Nadie, absolutamente nadie, es capaz de burlar el final de los días. Es una de las verdades absolutas de las que no tenemos escapatoria posible, ni siquiera es cuestionable el argumento de que un día, antes o después, salimos de la circularidad de la vida, para enrolarnos en la eternidad de la muerte.

Mientras tanto pasamos por tantos estados como momentos nos brinda nuestra propia existencia. De esos momentos es de donde rescatamos todas y cada una de las vivencias que nos hacen únicos ante nosotros mismos y ante los demás, de forma que nos convertimos en insustituibles para el mundo, aunque no seamos plenamente conscientes de ello.

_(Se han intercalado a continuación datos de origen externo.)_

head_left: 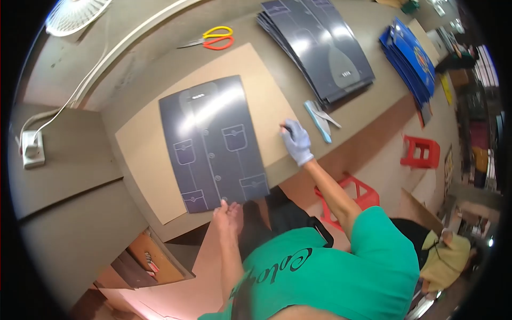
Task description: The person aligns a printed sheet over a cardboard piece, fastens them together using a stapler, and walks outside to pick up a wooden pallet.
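Observation:
A dark blue printed sheet (216,144) with a drawn jacket front, pockets and buttons lies on a larger tan board (144,154). My bare left hand (228,214) is at the sheet's near edge, fingers stretched and slightly apart, with a fingertip touching the edge. Over the board's right side is my right hand (296,143) in a pale glove with bare fingertips. Its fingers are curled together; whether something small is between them is hidden. Right of this hand, a light blue and white tool (319,121), like a stapler or cutter, rests on the table.
Scissors (213,40) with yellow and red handles lie beyond the board. A stack of dark printed sheets (325,53) and blue printed pieces (410,61) stand at the right. Red stools (420,152) are on the floor. A power socket (33,150) is at left.

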Demonstrator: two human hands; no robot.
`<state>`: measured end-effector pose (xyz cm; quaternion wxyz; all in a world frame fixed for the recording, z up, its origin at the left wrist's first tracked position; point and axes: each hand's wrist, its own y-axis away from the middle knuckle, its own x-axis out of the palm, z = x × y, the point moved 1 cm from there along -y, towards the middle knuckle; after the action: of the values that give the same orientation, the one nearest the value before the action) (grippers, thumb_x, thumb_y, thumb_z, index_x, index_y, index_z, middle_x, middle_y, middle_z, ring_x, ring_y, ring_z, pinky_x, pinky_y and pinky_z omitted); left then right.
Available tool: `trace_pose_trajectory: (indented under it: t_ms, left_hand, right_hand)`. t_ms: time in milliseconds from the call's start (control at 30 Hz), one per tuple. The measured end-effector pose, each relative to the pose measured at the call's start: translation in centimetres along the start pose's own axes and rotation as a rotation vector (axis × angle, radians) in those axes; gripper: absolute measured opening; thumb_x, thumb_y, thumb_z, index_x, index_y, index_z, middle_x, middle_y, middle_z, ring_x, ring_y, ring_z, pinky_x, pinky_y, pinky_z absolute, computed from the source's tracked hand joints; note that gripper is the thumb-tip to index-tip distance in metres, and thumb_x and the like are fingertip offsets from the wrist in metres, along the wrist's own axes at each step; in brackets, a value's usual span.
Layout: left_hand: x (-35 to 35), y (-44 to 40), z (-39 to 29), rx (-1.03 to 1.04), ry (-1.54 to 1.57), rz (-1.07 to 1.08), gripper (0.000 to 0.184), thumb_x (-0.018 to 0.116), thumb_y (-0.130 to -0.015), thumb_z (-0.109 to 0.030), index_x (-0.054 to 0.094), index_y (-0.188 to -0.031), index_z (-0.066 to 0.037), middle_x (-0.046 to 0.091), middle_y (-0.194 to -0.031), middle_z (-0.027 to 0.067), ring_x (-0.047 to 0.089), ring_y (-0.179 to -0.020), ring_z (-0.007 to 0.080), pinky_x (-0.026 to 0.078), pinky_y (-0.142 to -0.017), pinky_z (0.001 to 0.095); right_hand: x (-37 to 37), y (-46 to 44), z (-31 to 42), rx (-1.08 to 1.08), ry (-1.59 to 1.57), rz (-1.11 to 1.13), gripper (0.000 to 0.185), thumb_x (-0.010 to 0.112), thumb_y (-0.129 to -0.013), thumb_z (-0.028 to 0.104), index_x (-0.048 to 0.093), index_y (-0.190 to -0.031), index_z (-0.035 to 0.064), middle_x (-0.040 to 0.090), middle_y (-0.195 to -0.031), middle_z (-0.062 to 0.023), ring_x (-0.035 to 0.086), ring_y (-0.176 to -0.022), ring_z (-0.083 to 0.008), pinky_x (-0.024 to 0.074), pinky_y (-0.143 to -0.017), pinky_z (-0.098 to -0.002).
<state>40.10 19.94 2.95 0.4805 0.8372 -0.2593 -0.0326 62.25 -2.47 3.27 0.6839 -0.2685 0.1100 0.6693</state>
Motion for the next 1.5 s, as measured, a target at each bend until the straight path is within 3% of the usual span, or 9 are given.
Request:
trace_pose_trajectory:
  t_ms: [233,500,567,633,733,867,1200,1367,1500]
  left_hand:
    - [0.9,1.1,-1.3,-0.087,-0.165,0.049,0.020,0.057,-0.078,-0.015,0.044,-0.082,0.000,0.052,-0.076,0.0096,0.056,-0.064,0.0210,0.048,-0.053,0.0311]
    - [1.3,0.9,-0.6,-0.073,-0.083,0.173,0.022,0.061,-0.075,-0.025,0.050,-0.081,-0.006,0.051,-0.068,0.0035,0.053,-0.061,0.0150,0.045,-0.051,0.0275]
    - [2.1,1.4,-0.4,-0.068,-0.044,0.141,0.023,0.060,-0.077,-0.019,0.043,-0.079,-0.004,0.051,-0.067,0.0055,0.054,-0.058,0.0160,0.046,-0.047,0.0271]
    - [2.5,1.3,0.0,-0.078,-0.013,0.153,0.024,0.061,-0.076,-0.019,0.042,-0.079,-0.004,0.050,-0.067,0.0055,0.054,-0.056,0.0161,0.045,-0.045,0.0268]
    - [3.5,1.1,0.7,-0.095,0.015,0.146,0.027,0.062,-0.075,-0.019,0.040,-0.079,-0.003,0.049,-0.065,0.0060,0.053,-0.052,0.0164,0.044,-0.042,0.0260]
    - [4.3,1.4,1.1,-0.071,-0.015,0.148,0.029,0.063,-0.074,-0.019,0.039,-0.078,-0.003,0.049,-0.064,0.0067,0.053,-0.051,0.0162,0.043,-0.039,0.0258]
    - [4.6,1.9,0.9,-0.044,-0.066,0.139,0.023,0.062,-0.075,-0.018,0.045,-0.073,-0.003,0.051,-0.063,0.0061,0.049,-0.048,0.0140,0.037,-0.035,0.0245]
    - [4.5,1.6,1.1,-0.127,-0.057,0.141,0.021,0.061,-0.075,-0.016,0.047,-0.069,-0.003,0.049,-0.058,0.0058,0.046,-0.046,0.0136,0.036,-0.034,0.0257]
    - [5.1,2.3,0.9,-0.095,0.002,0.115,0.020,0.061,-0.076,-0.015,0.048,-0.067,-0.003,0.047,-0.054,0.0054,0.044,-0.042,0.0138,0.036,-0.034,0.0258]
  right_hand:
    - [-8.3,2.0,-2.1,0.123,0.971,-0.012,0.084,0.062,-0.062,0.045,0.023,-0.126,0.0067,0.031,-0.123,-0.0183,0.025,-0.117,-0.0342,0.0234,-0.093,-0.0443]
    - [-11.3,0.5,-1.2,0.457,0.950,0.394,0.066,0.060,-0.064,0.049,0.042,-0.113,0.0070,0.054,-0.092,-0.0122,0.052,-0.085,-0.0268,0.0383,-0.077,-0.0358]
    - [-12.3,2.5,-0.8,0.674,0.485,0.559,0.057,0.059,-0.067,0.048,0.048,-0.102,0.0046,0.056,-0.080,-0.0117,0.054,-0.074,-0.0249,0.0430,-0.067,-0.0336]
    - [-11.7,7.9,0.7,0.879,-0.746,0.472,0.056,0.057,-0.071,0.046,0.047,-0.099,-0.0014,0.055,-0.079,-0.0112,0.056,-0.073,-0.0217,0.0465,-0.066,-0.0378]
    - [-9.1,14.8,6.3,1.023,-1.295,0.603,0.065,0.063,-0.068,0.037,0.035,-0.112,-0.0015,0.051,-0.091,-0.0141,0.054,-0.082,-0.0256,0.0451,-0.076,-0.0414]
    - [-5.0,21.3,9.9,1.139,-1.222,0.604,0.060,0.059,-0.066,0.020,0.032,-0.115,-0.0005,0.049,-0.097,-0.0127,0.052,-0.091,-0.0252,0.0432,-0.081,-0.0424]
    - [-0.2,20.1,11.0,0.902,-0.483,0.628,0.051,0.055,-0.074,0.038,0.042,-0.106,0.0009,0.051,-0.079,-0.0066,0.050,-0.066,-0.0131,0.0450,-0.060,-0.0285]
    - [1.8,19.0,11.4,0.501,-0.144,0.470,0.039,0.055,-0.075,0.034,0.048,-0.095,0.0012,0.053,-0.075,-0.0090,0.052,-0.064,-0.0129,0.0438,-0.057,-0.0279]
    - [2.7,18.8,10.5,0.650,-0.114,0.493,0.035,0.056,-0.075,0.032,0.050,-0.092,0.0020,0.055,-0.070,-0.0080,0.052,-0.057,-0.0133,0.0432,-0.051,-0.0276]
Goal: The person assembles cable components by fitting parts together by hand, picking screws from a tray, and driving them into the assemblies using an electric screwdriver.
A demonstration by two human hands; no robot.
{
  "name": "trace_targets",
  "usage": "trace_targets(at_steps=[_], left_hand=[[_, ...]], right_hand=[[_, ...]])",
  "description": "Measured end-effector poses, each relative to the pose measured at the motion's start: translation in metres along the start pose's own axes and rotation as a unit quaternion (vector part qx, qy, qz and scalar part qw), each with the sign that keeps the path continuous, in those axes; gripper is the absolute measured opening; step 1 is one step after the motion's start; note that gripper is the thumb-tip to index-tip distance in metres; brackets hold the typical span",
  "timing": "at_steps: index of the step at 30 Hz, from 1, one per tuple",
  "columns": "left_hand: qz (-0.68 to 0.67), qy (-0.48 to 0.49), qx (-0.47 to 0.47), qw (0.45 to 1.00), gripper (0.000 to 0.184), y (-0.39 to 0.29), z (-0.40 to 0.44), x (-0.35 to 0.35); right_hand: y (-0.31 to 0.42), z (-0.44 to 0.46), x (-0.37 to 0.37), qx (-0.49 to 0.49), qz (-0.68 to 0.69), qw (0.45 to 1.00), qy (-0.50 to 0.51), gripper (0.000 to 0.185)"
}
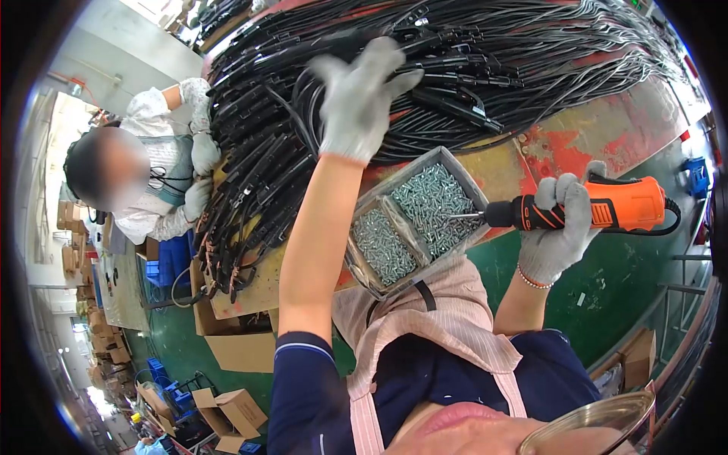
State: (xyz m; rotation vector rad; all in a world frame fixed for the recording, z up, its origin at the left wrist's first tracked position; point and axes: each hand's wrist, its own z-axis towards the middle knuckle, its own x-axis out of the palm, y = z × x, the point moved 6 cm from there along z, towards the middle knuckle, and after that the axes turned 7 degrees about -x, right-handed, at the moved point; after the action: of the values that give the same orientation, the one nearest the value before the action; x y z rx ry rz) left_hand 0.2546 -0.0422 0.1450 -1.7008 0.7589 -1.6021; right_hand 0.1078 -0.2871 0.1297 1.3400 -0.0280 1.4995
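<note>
My right hand, in a grey-white glove, is wrapped round an orange and black electric screwdriver. Its bit points left, and the tip is over the screws in a grey divided bin. One compartment holds bluish silver screws, the other smaller-looking silver screws. Above a pile of black cables with black plastic clamp-like parts is my gloved left hand. Its fingers are spread and slightly blurred, with nothing visible in them.
Across the worn red and yellow table, cable tails run to the far right. At the table's left end stands a co-worker in gloves, hands at the cables. An open cardboard box sits below the table edge; more boxes lie on the green floor.
</note>
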Motion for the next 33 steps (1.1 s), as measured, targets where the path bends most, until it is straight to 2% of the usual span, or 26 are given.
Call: trace_targets(at_steps=[2,3,4,6,7,8,10,12,14,15,16,17,20,21,24,25,26,27,28,30,32,33], left_hand=[[0.233,0.143,-0.041,0.961,0.083,0.010,0.026,0.024],[0.366,0.145,-0.048,0.918,0.078,0.020,0.030,0.024],[0.519,0.145,0.034,0.842,0.067,0.027,0.035,0.020],[0.694,0.143,0.217,0.671,0.064,0.018,0.004,0.023],[0.738,0.102,0.354,0.566,0.067,0.017,-0.008,0.012],[0.776,0.071,0.412,0.473,0.069,0.010,-0.021,0.008],[0.816,0.014,0.431,0.386,0.070,-0.003,-0.029,-0.019],[0.868,-0.042,0.360,0.341,0.070,0.000,-0.027,-0.065],[0.873,-0.057,0.257,0.411,0.068,0.004,-0.021,-0.104],[0.870,-0.059,0.237,0.427,0.068,-0.003,-0.027,-0.103],[0.848,-0.081,0.278,0.444,0.070,-0.003,-0.037,-0.110],[0.829,-0.079,0.266,0.485,0.071,-0.008,-0.046,-0.109],[0.776,-0.110,0.338,0.521,0.056,-0.014,-0.087,-0.132],[0.746,-0.140,0.367,0.538,0.044,-0.029,-0.110,-0.132],[0.731,-0.182,0.345,0.560,0.031,-0.045,-0.176,-0.178],[0.721,-0.220,0.331,0.567,0.025,-0.048,-0.197,-0.195],[0.731,-0.238,0.303,0.563,0.025,-0.051,-0.217,-0.213],[0.729,-0.268,0.290,0.559,0.027,-0.055,-0.237,-0.231],[0.712,-0.287,0.275,0.579,0.029,-0.058,-0.257,-0.248],[0.758,-0.327,0.185,0.533,0.025,-0.071,-0.292,-0.268],[0.788,-0.372,0.084,0.483,0.025,-0.080,-0.312,-0.306],[0.807,-0.375,0.067,0.451,0.025,-0.083,-0.316,-0.317]], right_hand=[[0.000,0.004,-0.004,0.006,-0.017,0.999,-0.028,0.046],[0.000,0.005,-0.007,0.006,-0.020,0.999,-0.029,0.045],[0.001,0.006,-0.007,0.011,-0.036,0.999,-0.032,0.046],[0.000,0.006,-0.009,0.026,-0.071,0.996,-0.042,0.048],[-0.004,0.007,-0.015,0.033,-0.079,0.996,-0.038,0.053],[-0.009,0.006,-0.014,0.062,-0.071,0.995,-0.044,0.056],[-0.016,0.004,-0.008,0.121,-0.054,0.990,-0.051,0.064],[-0.031,-0.002,0.002,0.177,-0.141,0.974,0.032,0.075],[-0.055,-0.013,0.020,0.231,-0.211,0.939,0.140,0.087],[-0.071,-0.023,0.024,0.243,-0.225,0.926,0.182,0.088],[-0.088,-0.033,0.028,0.253,-0.239,0.911,0.224,0.088],[-0.104,-0.043,0.032,0.259,-0.251,0.894,0.266,0.088],[-0.133,-0.059,0.042,0.252,-0.360,0.819,0.370,0.084],[-0.138,-0.065,0.041,0.249,-0.404,0.784,0.401,0.083],[-0.146,-0.066,0.034,0.000,-0.504,0.704,0.500,0.062],[-0.142,-0.064,0.034,-0.047,-0.517,0.696,0.496,0.058],[-0.142,-0.063,0.031,-0.038,-0.539,0.691,0.480,0.061],[-0.139,-0.065,0.032,-0.078,-0.544,0.683,0.481,0.062],[-0.137,-0.067,0.035,-0.118,-0.547,0.676,0.480,0.063],[-0.127,-0.076,0.062,-0.221,-0.511,0.659,0.505,0.063],[-0.123,-0.097,0.098,-0.231,-0.434,0.675,0.550,0.058],[-0.122,-0.110,0.121,-0.213,-0.423,0.651,0.594,0.054]])
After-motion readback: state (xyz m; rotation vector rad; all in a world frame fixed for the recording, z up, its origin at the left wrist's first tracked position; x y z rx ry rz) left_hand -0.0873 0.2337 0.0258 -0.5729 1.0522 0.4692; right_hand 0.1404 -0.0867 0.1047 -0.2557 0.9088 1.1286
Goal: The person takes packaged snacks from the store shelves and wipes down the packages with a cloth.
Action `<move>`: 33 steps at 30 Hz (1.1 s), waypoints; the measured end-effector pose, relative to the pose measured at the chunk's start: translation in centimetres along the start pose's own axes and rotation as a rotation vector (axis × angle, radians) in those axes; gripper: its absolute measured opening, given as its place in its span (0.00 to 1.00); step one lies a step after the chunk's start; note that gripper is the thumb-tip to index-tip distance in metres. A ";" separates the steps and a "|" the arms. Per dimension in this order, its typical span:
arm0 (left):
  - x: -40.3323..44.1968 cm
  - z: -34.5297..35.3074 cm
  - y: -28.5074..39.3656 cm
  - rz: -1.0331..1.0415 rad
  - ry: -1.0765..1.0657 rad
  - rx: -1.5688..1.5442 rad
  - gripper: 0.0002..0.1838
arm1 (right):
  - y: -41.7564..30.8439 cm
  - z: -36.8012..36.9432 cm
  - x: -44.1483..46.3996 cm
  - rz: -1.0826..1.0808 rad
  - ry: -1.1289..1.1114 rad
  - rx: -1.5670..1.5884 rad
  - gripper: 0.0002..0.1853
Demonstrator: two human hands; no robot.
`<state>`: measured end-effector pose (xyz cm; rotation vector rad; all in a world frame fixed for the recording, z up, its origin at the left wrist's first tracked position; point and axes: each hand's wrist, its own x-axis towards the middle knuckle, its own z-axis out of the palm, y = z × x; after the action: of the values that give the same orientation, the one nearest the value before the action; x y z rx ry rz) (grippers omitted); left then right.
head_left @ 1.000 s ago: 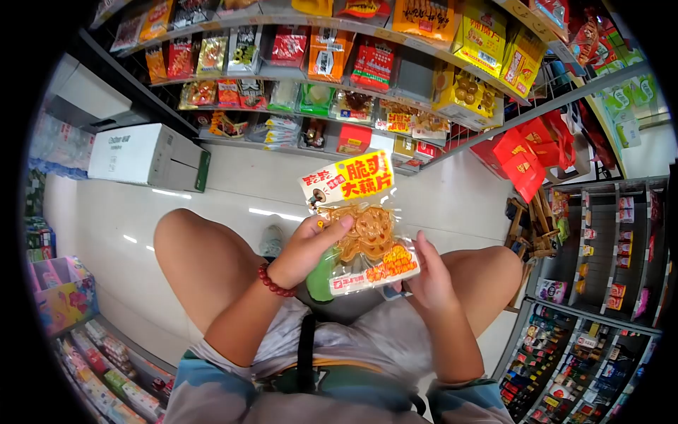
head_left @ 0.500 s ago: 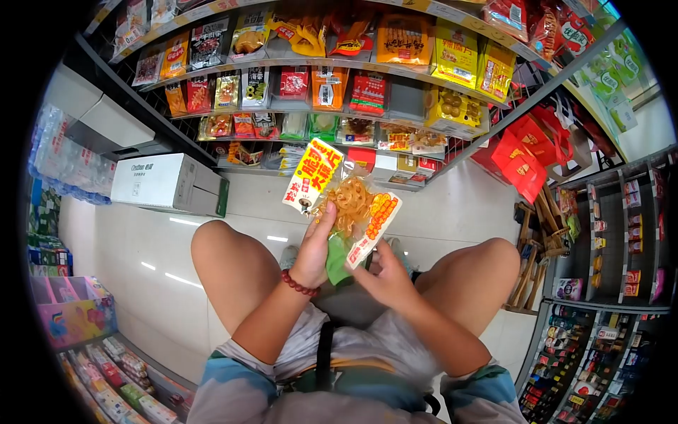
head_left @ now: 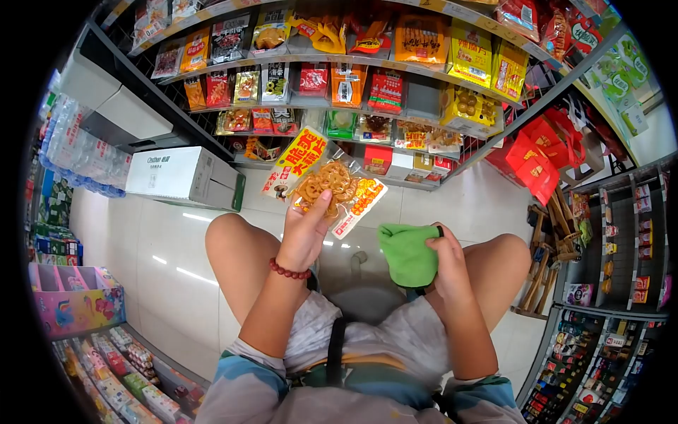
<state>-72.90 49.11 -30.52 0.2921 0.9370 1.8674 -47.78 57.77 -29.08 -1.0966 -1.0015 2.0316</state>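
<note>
My left hand (head_left: 307,233), with a red bead bracelet at the wrist, is closed on a clear snack packet (head_left: 330,185) of brown sliced lotus root pieces. The packet has yellow, red and white printed panels at its ends, and my thumb lies across its front. Off to the right, my right hand (head_left: 450,263) grips a green cloth (head_left: 409,254) by its right edge. The cloth hangs over the gap between my knees, apart from the packet. Fingers behind the packet and the cloth are partly hidden.
Ahead stands a shelf rack (head_left: 304,67) with rows of packaged snacks. A white carton (head_left: 166,175) sits on the tiled floor at left, near bottled water (head_left: 85,152). Red bags (head_left: 540,159) hang at right above wooden stools (head_left: 547,261). A colourful box (head_left: 81,300) is at far left.
My right hand has moved away to the right from the packet, carrying the green cloth with it. The packet, in my left hand, has shifted slightly left and turned more face-on to view.
</note>
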 end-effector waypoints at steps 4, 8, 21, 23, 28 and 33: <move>0.1 0.1 0.1 -0.049 0.016 0.025 0.20 | -0.4 0.7 -0.2 -0.018 0.014 0.110 0.13; 0.2 0.4 -0.1 -0.045 0.014 0.062 0.19 | -0.6 0.3 -1.0 0.061 0.006 0.230 0.15; 0.9 -0.3 -2.4 -0.177 -0.052 0.276 0.21 | 1.0 3.0 0.0 0.215 -0.389 -0.309 0.18; 0.7 0.0 -2.2 -0.233 -0.068 0.297 0.23 | 1.7 3.6 0.1 0.336 -0.185 -0.234 0.17; 1.4 -0.4 -2.7 -0.412 -0.071 0.346 0.25 | 2.2 3.4 0.7 0.169 -0.057 -0.112 0.16; 1.8 -0.5 -3.5 -0.400 -0.125 0.415 0.30 | 2.2 3.0 1.1 -0.050 -0.018 -0.244 0.17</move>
<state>-71.77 51.18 -33.70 0.4306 1.1948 1.2703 -51.30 56.51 -30.29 -1.1650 -1.2999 1.9192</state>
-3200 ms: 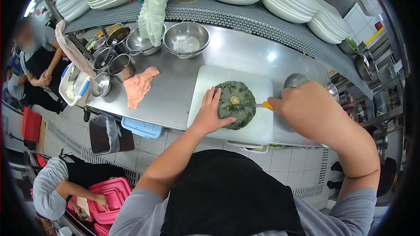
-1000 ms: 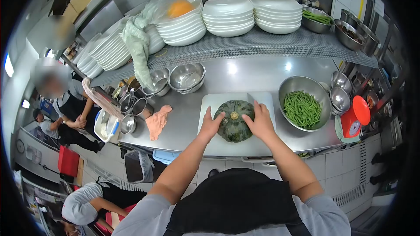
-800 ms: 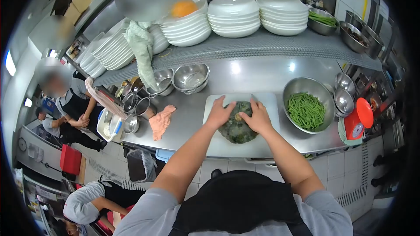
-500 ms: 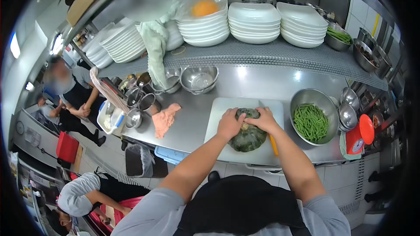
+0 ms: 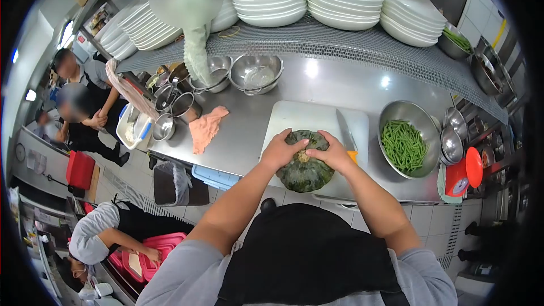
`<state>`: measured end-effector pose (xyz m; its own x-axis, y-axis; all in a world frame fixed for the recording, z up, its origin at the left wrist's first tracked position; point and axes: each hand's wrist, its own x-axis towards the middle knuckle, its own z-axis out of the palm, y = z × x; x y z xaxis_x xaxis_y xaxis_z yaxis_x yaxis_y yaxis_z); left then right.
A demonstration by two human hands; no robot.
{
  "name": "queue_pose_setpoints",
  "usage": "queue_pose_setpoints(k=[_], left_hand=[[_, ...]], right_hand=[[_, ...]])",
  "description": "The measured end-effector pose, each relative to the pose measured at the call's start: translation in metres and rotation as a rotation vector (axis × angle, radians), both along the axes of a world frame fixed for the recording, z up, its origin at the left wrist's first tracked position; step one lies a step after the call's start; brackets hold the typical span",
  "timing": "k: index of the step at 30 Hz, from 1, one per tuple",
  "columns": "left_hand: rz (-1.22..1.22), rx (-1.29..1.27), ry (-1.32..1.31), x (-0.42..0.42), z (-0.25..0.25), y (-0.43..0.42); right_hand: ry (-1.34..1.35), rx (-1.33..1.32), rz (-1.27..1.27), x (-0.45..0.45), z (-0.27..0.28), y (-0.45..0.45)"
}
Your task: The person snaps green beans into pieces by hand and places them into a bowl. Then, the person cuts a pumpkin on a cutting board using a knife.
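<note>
Both my hands grip a dark green pumpkin (image 5: 306, 177), its pale stem facing up between my thumbs. My left hand (image 5: 281, 152) is wrapped round its left side, my right hand (image 5: 333, 154) round its right. The pumpkin is over the front edge of a white cutting board (image 5: 283, 116); whether it touches the board I cannot tell. A knife (image 5: 345, 127) with a yellow handle lies on the board just beyond my right hand, which hides part of the handle.
Right of the board stands a steel bowl (image 5: 422, 112) of cut green beans (image 5: 403, 146), near a red scale (image 5: 462, 175). An orange cloth (image 5: 208, 129) and steel bowls (image 5: 256, 73) lie to the left. Stacked white plates (image 5: 344, 0) fill the shelf above. Several people are at left.
My hands have drawn the pumpkin toward my body, to the board's front edge, and more of the knife blade now shows. My view has shifted a little.
</note>
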<state>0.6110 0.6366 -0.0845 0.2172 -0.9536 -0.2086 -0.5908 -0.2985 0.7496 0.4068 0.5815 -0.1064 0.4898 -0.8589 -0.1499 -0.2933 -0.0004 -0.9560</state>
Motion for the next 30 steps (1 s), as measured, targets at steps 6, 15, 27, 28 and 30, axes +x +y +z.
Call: queue_pose_setpoints(k=[6,15,27,28,30], left_hand=[[0.098,0.015,0.090,0.002,0.007,0.002],[0.007,0.464,0.737,0.032,0.020,0.019],[0.193,-0.047,0.614,0.015,0.012,0.002],[0.264,-0.049,0.538,0.014,0.008,0.004],[0.248,-0.036,0.527,0.015,0.006,0.002]], right_hand=[[0.019,0.044,-0.022,-0.004,0.009,0.007],[-0.169,0.555,-0.156,-0.015,0.015,0.033],[0.131,-0.447,-0.117,-0.004,0.024,0.018],[0.138,-0.420,-0.152,-0.003,0.024,0.021],[0.145,-0.391,-0.178,0.000,0.026,0.028]])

Somos realidad hasta que pasamos el umbral y nos transformamos en pasado, siempre sin quererlo, siempre sin buscarlo.

Somos capaces de enseñar de todo, pero la filosofía de la vida y de la muerte es una de las pocas cuestiones que nos sobrepasan, quizás porque entender la caducidad de las cosas que nos rodean es sencillo, incluso razonable, pero aceptar que desde el mismo instante que nacemos estamos condenados a morir, puede resultarnos hasta insultante, porque nos resistimos a aceptar que somos tan caducos como cualquier otra cosa.

La naturaleza humana nos dicta el sentido de la supervivencia como algo intrínseco a nosotros mismos, hasta el punto de que impedimos el más mínimo amago de quebrantarla, las propias y las ajenas, las queridas y las odiadas, todas las vidas son valiosas cuando estás al borde del precipicio y todas son añoradas cuando finalmente se pierden.

Miramos con otros ojos al anciano, que camina a pasos cortos y pausados, en desequilibrio constante, con la inestabilidad del guerrero cansado que ha vivido cien batallas y de todas ha sabido salir victorioso. Lo miramos con la envidia de quien no sabe si conquistará la ancianidad con la misma gallardía o será devorado prematuramente por la incapacidad de saber llegar a un final más prolongado.

Miramos con otros ojos al anciano, y justificamos lo que nadie nos ha llegado a enseñar nunca, que la vida sin la muerte no tiene razón de ser, porque una le da sentido a la otra y viceversa y vuelta a empezar, porque es tan circular como el mundo.

Acabamos atribuyendo al anciano una existencia plena, repleta de pequeñas vidas paralelas, de trozos de sabiduría que ha ido rescatando de los lugares más insospechados para alcanzar el mayor de los deseos de quien un día nace y sabe vivir hasta el final de sus días. Miramos con otros ojos al anciano porque se ha ganado nuestro más profundo respeto.